The difference between the two is that probability sampling provides an equal opportunity for each member of the population to be selected as a sample. You can find out the non-probability sampling, right? Well, for non-probability sampling, it is the opposite, where this sampling technique does not provide equal opportunities for members of the population to be selected as samples.

Until this stage, you are expected to understand that simple random sampling is a sampling technique done by determining the same probability for each member of the population to be selected as a sample. Then, maybe you have a question “why do we need to determine the sample?”

Based on the theory, if we make observations, it would be better to observe all members of the existing population. However, there are limitations encountered. Generally, the boundaries of human resources, time and cost are the main considerations why researchers prefer to use samples rather than observe all population members. For example, if the population members are 100 to 200 respondents in survey research, it may not be a problem. What if it turns out that the population to be observed is 10,000 respondents?

Therefore, sampling is the answer to these obstacles. “Can we choose the number of samples we want?” certainly not. In selecting the sample, you must justify following scientific and statistical rules.

Researchers very often use simple random sampling. When choosing this technique, the researcher must already have a sampling frame. Suppose you already have data that there are 1000 members of the population; the next step is to make sure that the population members are homogeneous? If the population members are homogeneous, you are already on the right path. The next question is, what is the minimum number of samples that can be taken to be representative?

Before answering this question, you need to know what representative means here. So, a representative sample can represent the population. If it is representative, the conclusions from the research results using the sample can certainly represent the observed population.

Furthermore, there are several ways to determine the minimum sample to be representative. I happened to have made a video tutorial on determining the sample using the Slovin formula. You can use Slovin’s formula to determine the minimum number of samples to be representative. You can see the video tutorial below (video in Indonesian, please use subtitles):

Furthermore, based on the video, you have determined a representative minimum sample. “Does the number of samples have to be the same as the results of the Slovin formula?” Of course, the answer is no. As previously stated, the Slovin formula is the minimum number of samples. Suppose you could use a larger number of samples, even better. This will usually be linked to the time, cost, and human resources needed to conduct the research.

SAfter you have obtained the number of samples, you need to know how to choose a random sample in the next step. To make it easier to understand when selecting a sample at random, we can analogy mothers doing a social gathering. Usually, in social gatherings, in a shaker, the names have been written on a small piece of paper that is rolled up. Then when doing the draw, the mothers will shuffle several times and then issue a roll of paper to determine whose name wins. This analogy means that the mothers have chosen a sample at random.

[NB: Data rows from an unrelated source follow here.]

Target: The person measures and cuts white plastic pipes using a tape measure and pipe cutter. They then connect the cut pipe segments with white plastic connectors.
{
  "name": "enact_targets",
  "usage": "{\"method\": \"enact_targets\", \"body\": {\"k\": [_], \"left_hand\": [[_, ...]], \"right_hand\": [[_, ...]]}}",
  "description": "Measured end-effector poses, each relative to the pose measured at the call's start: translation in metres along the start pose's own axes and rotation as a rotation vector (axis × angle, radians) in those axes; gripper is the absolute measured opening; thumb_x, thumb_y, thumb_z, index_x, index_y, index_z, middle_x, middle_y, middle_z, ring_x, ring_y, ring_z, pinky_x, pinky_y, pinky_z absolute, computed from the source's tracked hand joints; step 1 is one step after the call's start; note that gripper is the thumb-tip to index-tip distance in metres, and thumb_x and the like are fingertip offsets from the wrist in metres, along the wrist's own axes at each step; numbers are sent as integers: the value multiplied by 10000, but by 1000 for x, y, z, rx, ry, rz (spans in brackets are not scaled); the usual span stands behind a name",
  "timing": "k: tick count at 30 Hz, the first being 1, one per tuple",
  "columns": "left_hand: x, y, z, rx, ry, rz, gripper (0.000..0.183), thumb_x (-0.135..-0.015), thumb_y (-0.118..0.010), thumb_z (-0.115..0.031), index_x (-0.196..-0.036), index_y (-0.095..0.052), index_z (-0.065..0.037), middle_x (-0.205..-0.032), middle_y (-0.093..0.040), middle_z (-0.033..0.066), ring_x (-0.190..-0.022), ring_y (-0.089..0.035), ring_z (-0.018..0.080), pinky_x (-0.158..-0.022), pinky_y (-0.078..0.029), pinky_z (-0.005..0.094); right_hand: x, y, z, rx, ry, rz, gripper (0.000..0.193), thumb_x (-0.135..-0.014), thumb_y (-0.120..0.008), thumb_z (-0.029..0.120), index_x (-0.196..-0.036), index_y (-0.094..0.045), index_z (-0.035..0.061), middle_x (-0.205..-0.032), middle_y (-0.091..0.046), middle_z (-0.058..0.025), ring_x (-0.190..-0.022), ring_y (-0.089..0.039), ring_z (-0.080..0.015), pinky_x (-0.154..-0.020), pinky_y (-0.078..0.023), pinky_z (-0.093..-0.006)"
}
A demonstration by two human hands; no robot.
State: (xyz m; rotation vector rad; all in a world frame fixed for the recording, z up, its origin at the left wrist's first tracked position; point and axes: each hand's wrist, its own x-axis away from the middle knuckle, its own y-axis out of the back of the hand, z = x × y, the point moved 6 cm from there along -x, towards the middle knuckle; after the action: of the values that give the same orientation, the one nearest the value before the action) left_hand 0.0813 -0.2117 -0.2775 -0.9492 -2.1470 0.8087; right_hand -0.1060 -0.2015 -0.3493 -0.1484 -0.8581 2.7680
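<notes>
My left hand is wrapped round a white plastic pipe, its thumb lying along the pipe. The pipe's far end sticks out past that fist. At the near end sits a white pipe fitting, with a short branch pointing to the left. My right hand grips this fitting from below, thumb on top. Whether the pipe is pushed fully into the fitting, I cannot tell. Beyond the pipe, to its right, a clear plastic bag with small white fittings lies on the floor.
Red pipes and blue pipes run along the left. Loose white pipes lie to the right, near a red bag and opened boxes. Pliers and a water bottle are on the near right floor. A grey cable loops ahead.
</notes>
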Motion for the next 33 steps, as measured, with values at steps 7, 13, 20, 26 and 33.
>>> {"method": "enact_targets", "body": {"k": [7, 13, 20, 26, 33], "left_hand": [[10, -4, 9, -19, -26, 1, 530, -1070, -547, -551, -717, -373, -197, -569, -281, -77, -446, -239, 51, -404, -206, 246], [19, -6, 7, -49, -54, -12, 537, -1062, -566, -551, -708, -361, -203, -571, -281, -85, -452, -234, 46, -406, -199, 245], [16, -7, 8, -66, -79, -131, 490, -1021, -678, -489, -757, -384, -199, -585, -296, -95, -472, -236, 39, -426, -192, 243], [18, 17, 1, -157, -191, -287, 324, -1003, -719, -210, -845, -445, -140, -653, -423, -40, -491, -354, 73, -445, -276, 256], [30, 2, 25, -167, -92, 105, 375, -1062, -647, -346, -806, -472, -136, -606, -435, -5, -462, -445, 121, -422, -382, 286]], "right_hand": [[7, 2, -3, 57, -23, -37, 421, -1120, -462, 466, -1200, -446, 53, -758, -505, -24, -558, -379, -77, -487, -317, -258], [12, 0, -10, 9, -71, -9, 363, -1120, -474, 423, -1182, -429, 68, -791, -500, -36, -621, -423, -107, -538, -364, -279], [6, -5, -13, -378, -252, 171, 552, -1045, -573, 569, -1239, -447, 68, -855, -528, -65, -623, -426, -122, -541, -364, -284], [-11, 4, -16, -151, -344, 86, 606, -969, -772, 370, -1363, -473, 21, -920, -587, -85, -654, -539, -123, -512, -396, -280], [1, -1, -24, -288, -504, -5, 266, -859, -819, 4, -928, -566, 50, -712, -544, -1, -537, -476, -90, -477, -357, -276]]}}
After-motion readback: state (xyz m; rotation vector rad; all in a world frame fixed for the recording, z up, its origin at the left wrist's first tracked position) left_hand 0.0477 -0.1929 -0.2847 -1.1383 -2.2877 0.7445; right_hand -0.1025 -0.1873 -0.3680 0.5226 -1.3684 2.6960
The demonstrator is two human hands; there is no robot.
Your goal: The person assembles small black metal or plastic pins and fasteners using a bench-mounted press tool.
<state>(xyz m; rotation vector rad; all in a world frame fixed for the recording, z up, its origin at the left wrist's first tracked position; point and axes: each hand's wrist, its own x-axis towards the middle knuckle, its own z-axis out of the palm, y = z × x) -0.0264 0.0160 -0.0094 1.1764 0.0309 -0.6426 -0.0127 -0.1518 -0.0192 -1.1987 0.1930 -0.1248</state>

The development of technology and science causes their method to take up quite a lot of time. We can easily do the random sampling method using Microsoft Excel. For those of you who already know, I say alhamdulillah. For those who don’t know-how, you can watch the video tutorial that I have prepared (video in Indonesian, please use subtitles):

Alright, I think our article this time has provided enough information. Let’s recap the results of our review this time. The first thing is that the simple random sampling technique offers equal opportunities for each member of the population to be selected as a sample. Furthermore, in using simple random sampling, you need to have a sample frame and the population members chosen as samples are homogeneous.

Hopefully, this article can provide value-added knowledge and benefits for those who need it. Wait for the update of the Kanda data article in the next week!

RioThank you, great!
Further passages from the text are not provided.